Common sense is defined as sound judgment derived from experience rather than study, making it extremely difficult for machines to acquire. It’s what makes you avoid the shortcut through the alley because it looks spooky and you’ve watched too many horror movies. A computer can’t pick up on that. A computer relies on patterns to make decisions and choices. It’s our humanity that allows us to glean insight without a pattern.
Being human is what allows us to turn against all the mounting data that tells us we’re wrong. And some of the smartest people in the world think it’s necessary. Electric car tycoon and soon-to-be Mars colonizer Elon Musk says it best: “If something is important enough, even if the odds are against you, you should still do it.”
Why wait until the next decade when you can start using your humanity now?
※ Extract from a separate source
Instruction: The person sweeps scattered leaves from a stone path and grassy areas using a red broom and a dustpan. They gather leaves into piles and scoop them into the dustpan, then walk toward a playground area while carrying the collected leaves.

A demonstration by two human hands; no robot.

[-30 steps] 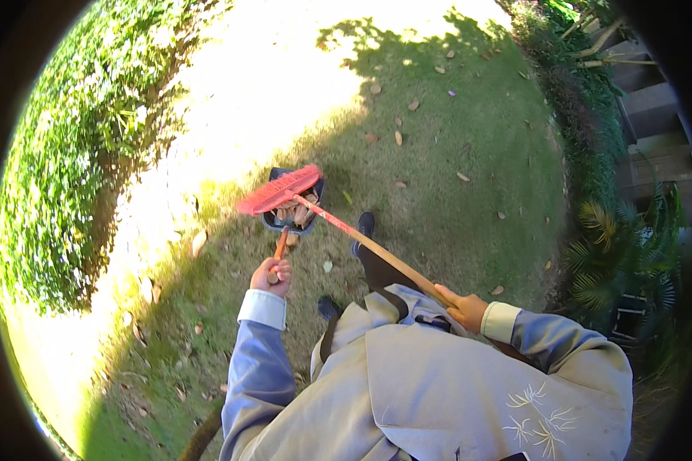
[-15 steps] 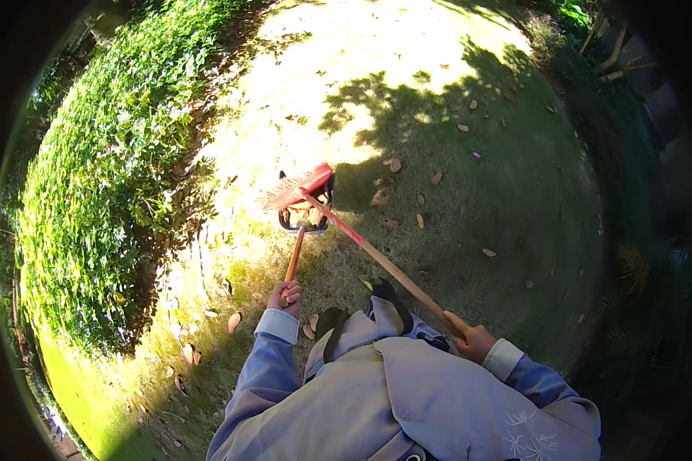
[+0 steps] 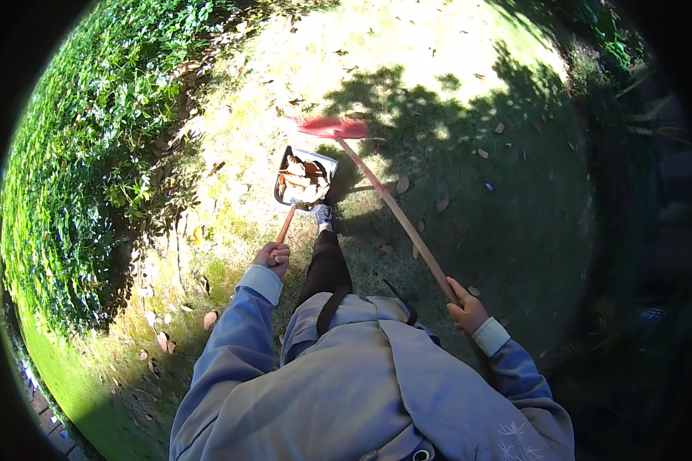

Several brands are already leading the charge.
JetBlue’s focus on humans instead of data has brought it huge success in air travel. Since 2007, even during the worst of the Great Recession, it has stood by its “Customer Bill of Rights” and has chosen to offer a human-centric compensation plan instead of blindly following data that would have led it to cut costs. This commitment behind JetBlue’s purpose of “bringing humanity back to air travel” has fueled its continued success. In its most recent earnings report, net income was up 151 percent.
Tribeca Shortlist is a new human competitor to Netflix. Instead of using an algorithm, the site is curated by both celebrities and influential “shortlisters” who showcase their favorite films. The creators believe that human curation will lead to a better viewing experience.
Rickshaw Bagworks is a human-centric messenger bag company started by Stanford grad Mark Dwight. The company isn’t driven by the bottom line, but instead something more. Dwight strives for a low-volume output that he refers to as “human- powered operation.” “We’re not here to make as many bags [as] possible,” he says. “We’re here to make as many bags [as] necessary to run the business we want to run.”
There’s a growing and powerful trend of making human-first business decisions. What is often forgotten is that behind every app notification, business-lift statistic and website cookie is human intelligence. It takes people to make technology possible. As data rises, so do humans. Instead of praising big data, it’s time to praise big humanity. If we trust our instincts, there’s no limit to how far we can go.
Here are five ways to start:
- Have a purpose and follow it, no matter what. Logic be damned—if you think it’s worth doing, it probably is.
- Look for human loopholes. User-experience designers are great at this. Sometimes the best way to solve a problem is just by approaching it in a more human and empathetic way.
- Embrace more opportunities to be data-free. Put the devices down and let your mind wander. Let it make connections to new solutions that defy pattern and logic like only humans can.
- Invest in accruing more common sense. Ask questions. Try something new just to see what happens. Make friends with more children—they’re full of it.
- Collaborate whenever possible. Robots work alone. But as humans we know it’s more productive, creative and enjoyable to work as a team. What do you have to lose? Plus, humanity has the benefit of drinks—celebratory or sympathetic.